Weakly-supervised hierarchical incremental neurosymbolic learning
Last updated: Apr 24, 2021
Algorithm
Input: (1) a policy that lacks a skill (e.g. a policy that can traverse a flat terrain but fails to traverse a terrain with holes) and (2) an oracle that signals when the new skill should is needed (e.g. that signals when there is a hole).
Output: (1) a new policy that has the desired new skill and (2) a symbolic program that decides when to execute the two.
Instantiate a new policy (e.g. a neural network).
Optimize the new policy with a Reinforcement Learning algorithm using the oracle (i.e. the oracle decides which of the two policies should be executed at every step).
Form a dataset of \((\text{observation}, \text{oracle})\) pairs.
Using the dataset synthesize a program (e.g. a decision tree) to select which of the two policies to execute.
Initial results
Observations
The fitted decision tree is not very effective. Removing the oracle leads to the robot failing the task.
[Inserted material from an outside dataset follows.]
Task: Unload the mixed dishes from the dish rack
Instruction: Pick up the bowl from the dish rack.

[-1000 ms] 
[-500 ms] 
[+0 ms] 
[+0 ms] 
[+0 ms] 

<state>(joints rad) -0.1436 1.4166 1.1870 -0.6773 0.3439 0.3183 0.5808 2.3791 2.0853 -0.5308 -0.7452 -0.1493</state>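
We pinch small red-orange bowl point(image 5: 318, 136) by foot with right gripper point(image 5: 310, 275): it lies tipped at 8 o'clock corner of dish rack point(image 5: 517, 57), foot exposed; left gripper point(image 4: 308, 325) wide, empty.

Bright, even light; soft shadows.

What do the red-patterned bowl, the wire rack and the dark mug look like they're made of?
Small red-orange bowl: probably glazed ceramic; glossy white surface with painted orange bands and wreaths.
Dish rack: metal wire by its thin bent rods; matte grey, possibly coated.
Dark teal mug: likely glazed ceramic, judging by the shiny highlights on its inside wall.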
Increasing the maximum depth of the decision tree led to similar results.
Possible next steps
Improve the synthesis of the “choosing programs”. Are we in the right space of symbolic programs to activate primitives in locomotion tasks? Do we need to change the representation or the algorithm? Is the imbalanced data the cause of poor performance?
What happens in hierarchies of multiple levels?